Craque da conquista da última Copa pelo Brasil, em 2002, Ronaldo Luís Nazário de Lima, 38, usa o bordão para demonstrar sua preocupação com o atual momento da seleção e o futuro dela.

Autor de 15 gols em Mundiais, o que lhe dá o posto de segundo maior artilheiro da história das Copas (só perde para o alemão Klose), Ronaldo diz que faltam grandes talentos em campo e critica a ausência de planejamento dos cartolas que comandam o futebol. "O Brasil ficou parado no tempo", afirma.

Em entrevista à Folha durante o BSOP Millions, principal torneio de pôquer da América Latina, do qual é garoto-propaganda, Ronaldo identifica um problema na passagem de bastão na elite dos atletas do país.

Para ele, Ronaldinho Gaúcho, Kaká, Adriano e Robinho não foram capazes de assumir o comando da seleção após a sua aposentadoria, lacuna que teria sobrecarregado a geração de Neymar.

Folha - Você acha que o Dunga foi uma boa escolha para o comando a seleção brasileira?
Ronaldo - Difícil dizer. Eu não estou lá e não fui perguntado sobre a nova gestão. O que tenho a fazer é torcer para a seleção, independentemente de quem esteja. O trauma do 7 a 1 machucou muito os brasileiros. Podemos ver que esse recomeço, após seis jogos [com Dunga], está bom, ok, mas ainda estamos sentidos. Queremos apagar essa memória.
Lá fora, quando me perguntam o que aconteceu, digo que isso não acontece normalmente no futebol. Mas eu tenho uma memória muito melhor, que é a [da final da Copa] de 2002, contra a própria Alemanha. Prefiro ficar com essa memória.
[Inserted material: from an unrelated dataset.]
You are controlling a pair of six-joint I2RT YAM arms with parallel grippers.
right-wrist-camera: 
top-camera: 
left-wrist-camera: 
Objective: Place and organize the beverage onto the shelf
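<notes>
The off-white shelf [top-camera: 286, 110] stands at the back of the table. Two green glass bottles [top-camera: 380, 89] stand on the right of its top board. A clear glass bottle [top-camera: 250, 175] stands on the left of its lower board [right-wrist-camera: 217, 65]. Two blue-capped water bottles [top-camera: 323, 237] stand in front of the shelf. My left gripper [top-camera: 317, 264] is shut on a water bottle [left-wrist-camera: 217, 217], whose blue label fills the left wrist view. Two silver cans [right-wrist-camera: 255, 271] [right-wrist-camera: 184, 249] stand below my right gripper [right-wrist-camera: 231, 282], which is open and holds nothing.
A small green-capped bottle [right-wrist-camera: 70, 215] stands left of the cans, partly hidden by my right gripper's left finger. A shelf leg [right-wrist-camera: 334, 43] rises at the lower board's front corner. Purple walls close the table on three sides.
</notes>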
Sente mágoa por não ser chamado para ajudar, já que trouxeram ex-jogadores da seleção como Dunga e Gilmar?
Não tinha expectativa. Zero cobrança para que [a CBF] me consulte em alguma coisa. Não tenho muita relação com o presidente da CBF [José Maria Marin]. Estou assistindo e desejo sorte ao Dunga, à seleção. E seja o que Deus quiser. Acho que Brasil vive um momento difícil em todos os sentidos, e o futebol reflete isso. Em termos administrativos e de talento. Não temos muitos grandes jogadores. Vivemos na esperança do Neymar, que é excelente, o melhor do país, mas em outras épocas sempre tínhamos muitos outros para contar como referência da seleção brasileira.
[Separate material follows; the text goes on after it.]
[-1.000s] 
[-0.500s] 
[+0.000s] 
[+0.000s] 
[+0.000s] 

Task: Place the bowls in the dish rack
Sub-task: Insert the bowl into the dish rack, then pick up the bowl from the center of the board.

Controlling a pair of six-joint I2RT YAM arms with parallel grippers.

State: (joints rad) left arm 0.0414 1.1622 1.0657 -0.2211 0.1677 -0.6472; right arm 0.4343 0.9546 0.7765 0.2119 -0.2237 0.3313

O que gerou essa deficiência? É um vácuo de geração?
Tivemos uma entressafra bem prejudicada. Da minha geração para a seguinte, havia nomes que seriam os líderes da seleção: Adriano, Kaká, Ronaldinho Gaúcho, Robinho, todos consagrados, que assumiriam com autoridade o comando. Por vários motivos, muitos deles não conseguiram se firmar em seus clubes ou tiveram problemas de transferência. Essa galera que eu citei não continuou, não fez a passagem da minha geração para a seguinte. Praticamente pulamos essa geração e agora vêm atletas novos.

Mas temos bons jogadores jovens. Logicamente, o Neymar chama toda a atenção pelo que faz no campo. Mas sentimos falta, sim, de grandes estrelas na seleção.
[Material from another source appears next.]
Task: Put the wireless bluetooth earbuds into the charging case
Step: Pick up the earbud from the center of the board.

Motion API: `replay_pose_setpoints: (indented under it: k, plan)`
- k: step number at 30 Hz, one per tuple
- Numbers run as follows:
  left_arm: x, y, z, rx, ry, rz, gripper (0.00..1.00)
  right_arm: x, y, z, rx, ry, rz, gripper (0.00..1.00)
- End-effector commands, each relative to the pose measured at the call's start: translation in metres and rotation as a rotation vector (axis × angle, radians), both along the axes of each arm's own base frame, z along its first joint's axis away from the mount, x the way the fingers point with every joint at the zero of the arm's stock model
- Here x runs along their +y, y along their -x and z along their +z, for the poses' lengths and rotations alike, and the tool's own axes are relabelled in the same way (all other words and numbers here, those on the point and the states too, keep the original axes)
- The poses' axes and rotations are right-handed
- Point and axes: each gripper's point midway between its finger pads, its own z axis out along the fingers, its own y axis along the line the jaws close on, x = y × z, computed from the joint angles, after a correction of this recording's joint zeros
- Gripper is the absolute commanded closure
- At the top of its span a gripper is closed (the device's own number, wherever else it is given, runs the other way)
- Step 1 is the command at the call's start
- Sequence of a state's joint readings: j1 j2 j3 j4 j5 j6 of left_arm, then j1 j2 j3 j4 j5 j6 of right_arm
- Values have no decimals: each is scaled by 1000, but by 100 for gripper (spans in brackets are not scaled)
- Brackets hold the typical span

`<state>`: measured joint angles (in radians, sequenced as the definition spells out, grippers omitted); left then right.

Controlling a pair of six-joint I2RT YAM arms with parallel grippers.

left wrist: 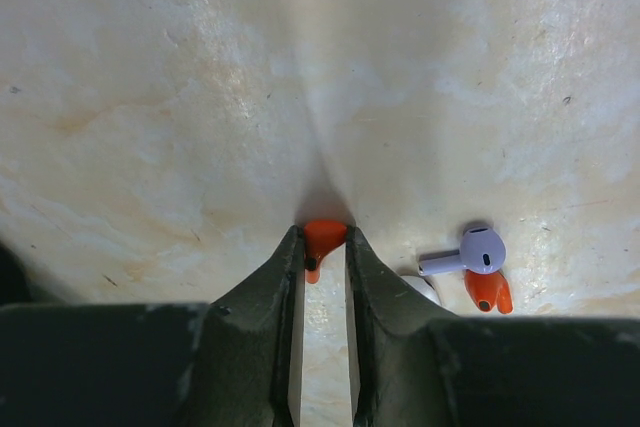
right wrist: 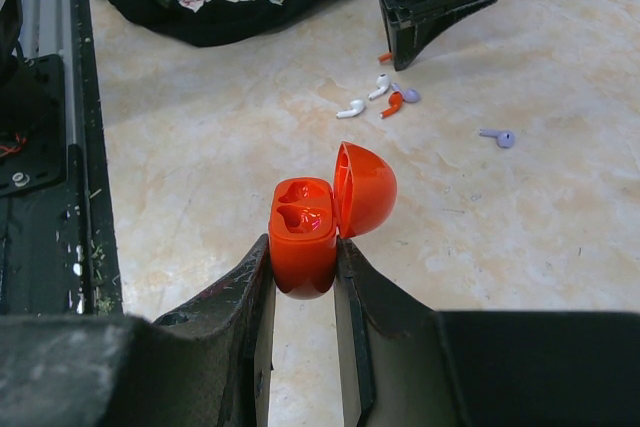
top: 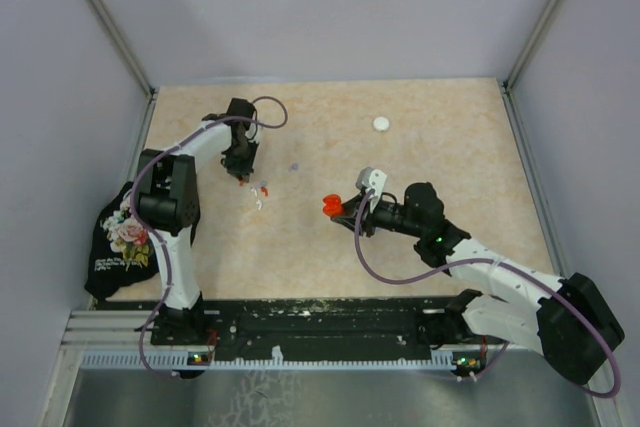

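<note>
Pale grey walls (top: 330, 7) were seen closing in a beige, marble-patterned table (top: 300, 262) on three sides, with metal posts standing at the far corners. A black rail (top: 320, 319) ran along the near edge.

The charging case (right wrist: 303, 239) was held clamped between the right fingers (right wrist: 245, 297), near the middle of the table. It was a small, glossy, orange-red shell with rounded corners. Its domed lid was hinged open and stood upright, and two shaped wells were exposed in the base.

Toward the left, the left fingers (left wrist: 275, 287) were pointed down at the table and closed on a red earbud (left wrist: 322, 239), whose bulbous head filled the narrow gap between their tips. Just beside them lay a lilac earbud (left wrist: 472, 252) with a smooth, rounded head and short stem, touching a second red earbud (left wrist: 488, 290). Two white earbuds (right wrist: 352, 107) were scattered close by, and a stray lilac earbud (right wrist: 498, 136) lay apart from the cluster.

A stretch of table separated the case from the earbuds. A white round case (top: 381, 123) sat alone toward the far edge, well apart from both arms. A black floral cloth (top: 122, 237) was bunched at the table's left edge beside the left arm's base.
</note>
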<state>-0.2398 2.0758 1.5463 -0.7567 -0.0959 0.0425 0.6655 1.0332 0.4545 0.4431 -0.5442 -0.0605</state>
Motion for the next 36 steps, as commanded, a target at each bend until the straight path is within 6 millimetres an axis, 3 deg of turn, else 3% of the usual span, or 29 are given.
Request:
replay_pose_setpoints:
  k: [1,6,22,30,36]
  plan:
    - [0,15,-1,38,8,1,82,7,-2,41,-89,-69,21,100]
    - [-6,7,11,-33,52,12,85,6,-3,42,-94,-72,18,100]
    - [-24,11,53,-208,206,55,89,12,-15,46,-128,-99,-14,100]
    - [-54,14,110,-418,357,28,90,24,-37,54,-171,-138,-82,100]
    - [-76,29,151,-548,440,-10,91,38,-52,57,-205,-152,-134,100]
Neymar está no mesmo nível de Messi e Cristiano Ronaldo?
Está muito perto. É questão de tempo para o Neymar assumir o lugar dele como o melhor do mundo. Cristiano Ronaldo e Messi são os melhores nesse momento, mas o Neymar tem evoluído muito. A saída para a Europa fez muito bem a ele. Hoje, é um ídolo mundial.

Em 2012, quando o Marin assumiu a CBF, você disse à Folha que o futebol brasileiro estava "bem encaminhado". Ainda pensa assim?
Mas eu falei isso aí, que estava encaminhado?

Sim, falou.
Eu não me lembro de ter falado isso, não. Mas olho assim: fiquei quase 20 anos na seleção e acompanhei a evolução do futebol brasileiro nesse período. Coincidentemente, era o Ricardo Teixeira no comando.

Ele, apesar de tudo o que aconteceu depois, fez muita coisa pelo futebol brasileiro. O futebol brasileiro era respeitado e organizado.

Hoje, temos muitas dúvidas, muitas perguntas, muitas incertezas em relação ao nosso futebol. Eu acho que o futebol brasileiro reflete o momento do nosso país.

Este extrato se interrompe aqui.